(Dataset section Opens)
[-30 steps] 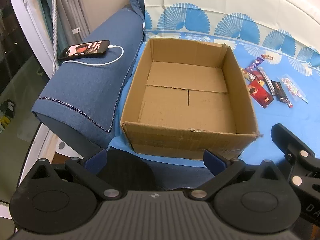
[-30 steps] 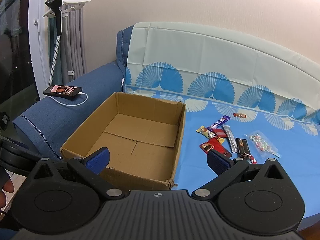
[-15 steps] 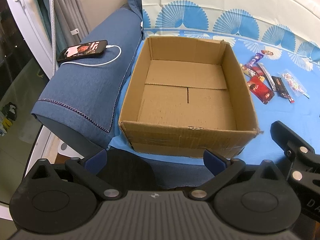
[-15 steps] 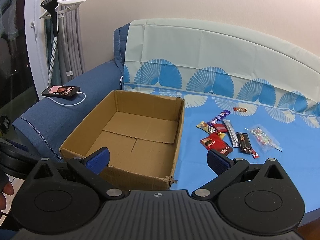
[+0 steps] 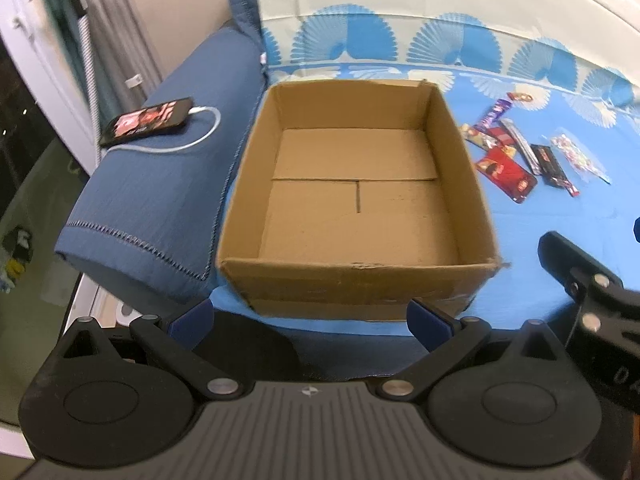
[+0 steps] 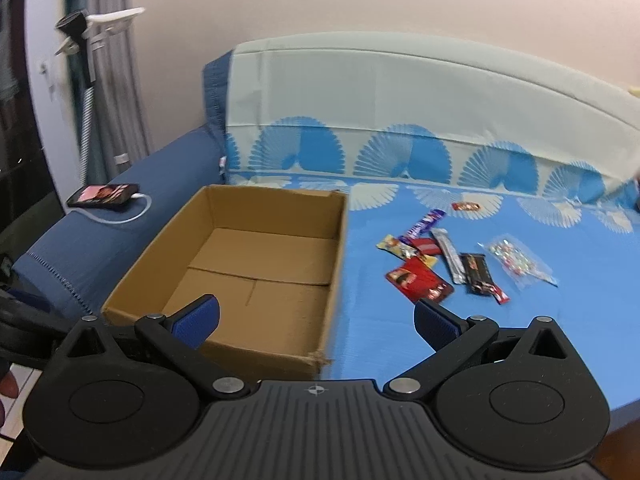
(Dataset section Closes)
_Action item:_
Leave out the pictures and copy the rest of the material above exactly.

_Final answer:_
[-30 steps] 
[-30 steps] 
[-15 steps] 
[-15 steps] 
[+0 steps] 
[+0 steps] 

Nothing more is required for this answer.